What this book covers
Chapter 1, Getting Started with Generative AI, defines the key terminology associated with GenAI and introduces the components of the AI/ML stack. It also briefly covers the evolution of AI and the benefits, risks, and ethics of AI solutions.
Chapter 2, Building Blocks of Intelligent Applications, provides an overview of the logical and technical building blocks of intelligent applications, exploring the core structures that define intelligent applications and how these components function to create dynamic, context-aware experiences.
Chapter 3, Large Language Models, covers the main components of a modern transformer-based LLM, providing a quick overview of the LLM landscape as it stands today and introducing methods that can help you make the most of your LLM.
Chapter 4, Embedding Models, is an in-depth exploration of embedding models. It explains the different types of embedding models and how you can choose the one most suited to your requirements.
Chapter 5, Vector Databases, explores the power of vector databases for AI applications by detailing the concept of vector search and sharing case studies and best practices on using vector databases to enhance user experience.

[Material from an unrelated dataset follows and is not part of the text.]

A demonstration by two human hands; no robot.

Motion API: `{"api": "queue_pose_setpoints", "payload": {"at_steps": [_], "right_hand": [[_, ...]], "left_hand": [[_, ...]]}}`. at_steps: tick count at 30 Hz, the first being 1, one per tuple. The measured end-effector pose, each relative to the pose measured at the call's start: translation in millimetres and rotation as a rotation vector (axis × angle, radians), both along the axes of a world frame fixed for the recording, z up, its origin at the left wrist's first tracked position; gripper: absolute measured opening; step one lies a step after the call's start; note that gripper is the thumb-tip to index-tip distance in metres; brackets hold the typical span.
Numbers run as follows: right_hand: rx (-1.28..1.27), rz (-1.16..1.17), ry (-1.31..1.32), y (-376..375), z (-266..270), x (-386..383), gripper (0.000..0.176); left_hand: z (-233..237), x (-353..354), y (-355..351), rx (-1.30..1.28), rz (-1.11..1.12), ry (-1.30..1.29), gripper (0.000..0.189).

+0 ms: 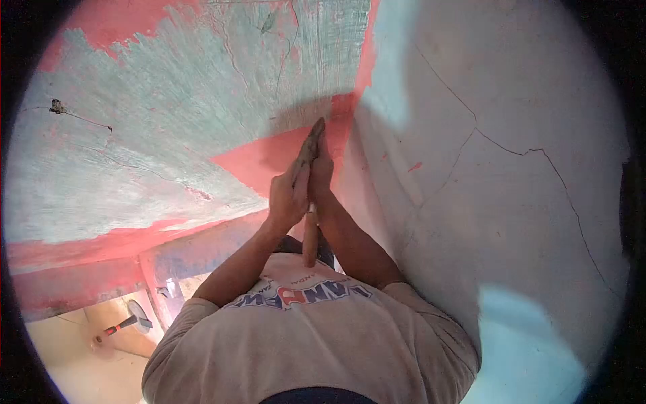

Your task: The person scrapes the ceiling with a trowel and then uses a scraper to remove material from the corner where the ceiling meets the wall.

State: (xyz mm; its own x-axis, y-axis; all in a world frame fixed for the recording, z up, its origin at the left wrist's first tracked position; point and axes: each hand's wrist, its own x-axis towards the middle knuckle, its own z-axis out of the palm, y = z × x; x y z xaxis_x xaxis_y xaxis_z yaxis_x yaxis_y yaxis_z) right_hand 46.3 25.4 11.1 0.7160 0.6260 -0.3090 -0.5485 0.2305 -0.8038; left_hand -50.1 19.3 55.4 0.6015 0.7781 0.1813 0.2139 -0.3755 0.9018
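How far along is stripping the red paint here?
Done: most of the surface looks bare grey-green. In hand: left hand and right hand press a tool at the red wedge by the corner. Left: that wedge, the top patch and the lower band.

the tool (310, 237) is a narrow blade on a pale wooden handle, seen edge-on. it stands nearly upright, clamped between the left hand (288, 196) and right hand (323, 176), palms pressed around its middle. the handle end sticks out below the wrists; the brown, dirty blade tip meets the red patch (262, 161) by the wall corner.
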Motion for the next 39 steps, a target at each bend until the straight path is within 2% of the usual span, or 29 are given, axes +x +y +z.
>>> {"api": "queue_pose_setpoints", "payload": {"at_steps": [2,3,5,8,10,12,15,18,20,21,22,23,25,26,29,31,32,35,36,39], "right_hand": [[0.183,-0.043,0.070,5.4,-17.0,0.1,0.052],[0.279,-0.064,0.105,8.6,-20.0,0.1,0.052],[0.276,-0.043,0.100,5.2,-25.5,10.5,0.052],[0.175,-0.014,0.083,-6.1,0.4,16.9,0.051],[0.158,0.002,0.103,-8.1,-2.4,8.0,0.051],[0.245,-0.009,0.137,7.1,-20.5,0.3,0.051],[0.194,-0.059,0.044,11.2,-23.1,-9.5,0.049],[0.335,-0.056,0.140,13.1,-35.1,16.9,0.048],[0.448,-0.022,0.237,15.1,-55.1,39.5,0.048],[0.440,-0.023,0.195,11.5,-45.9,35.6,0.049],[0.432,-0.025,0.153,7.5,-34.1,31.3,0.049],[0.424,-0.028,0.112,3.7,-23.2,27.2,0.050],[0.422,-0.005,0.080,6.5,-19.7,9.9,0.051],[0.304,0.025,0.084,2.1,-11.7,2.0,0.051],[0.206,0.053,0.062,4.4,-13.3,-2.9,0.050],[0.459,0.013,0.041,14.5,-36.1,23.0,0.051],[0.583,-0.006,0.031,14.9,-44.6,33.4,0.052],[0.452,0.033,0.069,1.1,-22.9,36.2,0.054],[0.540,0.097,0.166,17.3,-67.7,45.5,0.053],[0.384,0.073,0.052,9.6,-32.1,9.7,0.051]], "left_hand": [[3.0,-3.0,1.3,-0.072,0.003,-0.003,0.037],[-0.6,0.5,3.4,-0.014,-0.004,0.008,0.037],[-10.9,13.4,4.3,0.104,-0.023,0.024,0.037],[-8.4,14.5,1.7,0.028,-0.030,-0.016,0.038],[-10.3,5.4,-0.4,0.029,-0.018,-0.014,0.038],[-9.6,-2.2,3.6,0.038,-0.019,-0.041,0.038],[-9.2,-9.6,0.8,0.000,0.029,-0.061,0.038],[-35.9,14.7,20.0,0.317,-0.079,0.009,0.037],[-9.5,27.5,11.3,0.161,-0.088,0.020,0.036],[0.0,32.0,9.5,0.082,-0.096,0.025,0.036],[-13.3,32.1,17.4,0.294,-0.140,-0.017,0.035],[-27.6,25.6,19.6,0.234,-0.108,-0.004,0.036],[-19.4,9.8,9.8,0.111,-0.040,0.027,0.037],[-14.7,2.4,7.9,0.081,-0.028,-0.004,0.038],[-6.5,-4.8,4.3,0.058,-0.029,-0.043,0.040],[-4.6,15.4,16.3,0.146,-0.076,0.011,0.041],[-17.4,27.7,20.3,0.173,-0.106,-0.045,0.041],[-17.1,28.7,13.4,0.063,-0.078,0.088,0.042],[-14.8,25.0,11.1,0.085,-0.069,0.042,0.041],[-19.2,1.1,9.2,0.115,-0.028,-0.020,0.041]]}}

Chapter 6, AI/ML Application Design, covers the key aspects of designing AI/ML applications. You will learn how to effectively manage data storage, flow, freshness, and retention in a secure and efficient manner.
Chapter 7, Useful Frameworks, Libraries, and APIs, explores the ecosystem of frameworks, libraries, and APIs crucial for building AI applications, helping you experiment with some of these for your own use case.
Chapter 8, Implementing Vector Search in AI Applications, covers the power of retrieval-augmented generation (RAG) to enhance AI capabilities. It uses practical examples to help you tap into the strengths of vector search.
Chapter 9, LLM Output Evaluation, explores concepts and methods for assessing the quality of LLM output. It discusses various evaluation techniques and metrics to ensure accurate, coherent, and relevant output.
Chapter 10, Refining the Semantic Data Model to Improve Accuracy, explores strategies to refine your semantic data model to improve retrieval accuracy for vector searches in RAG applications and ensure better outputs.
Chapter 11, Common Failures of Generative AI, delves into the common pitfalls of AI systems and provides strategies for overcoming them, exploring issues such as hallucinations, data leakage, cost optimization, and performance bottlenecks.
Chapter 12, Correcting and Optimizing Your Generative AI Application, discusses several techniques for enhancing the performance of GenAI applications, detailing each technique and explaining them with practical examples.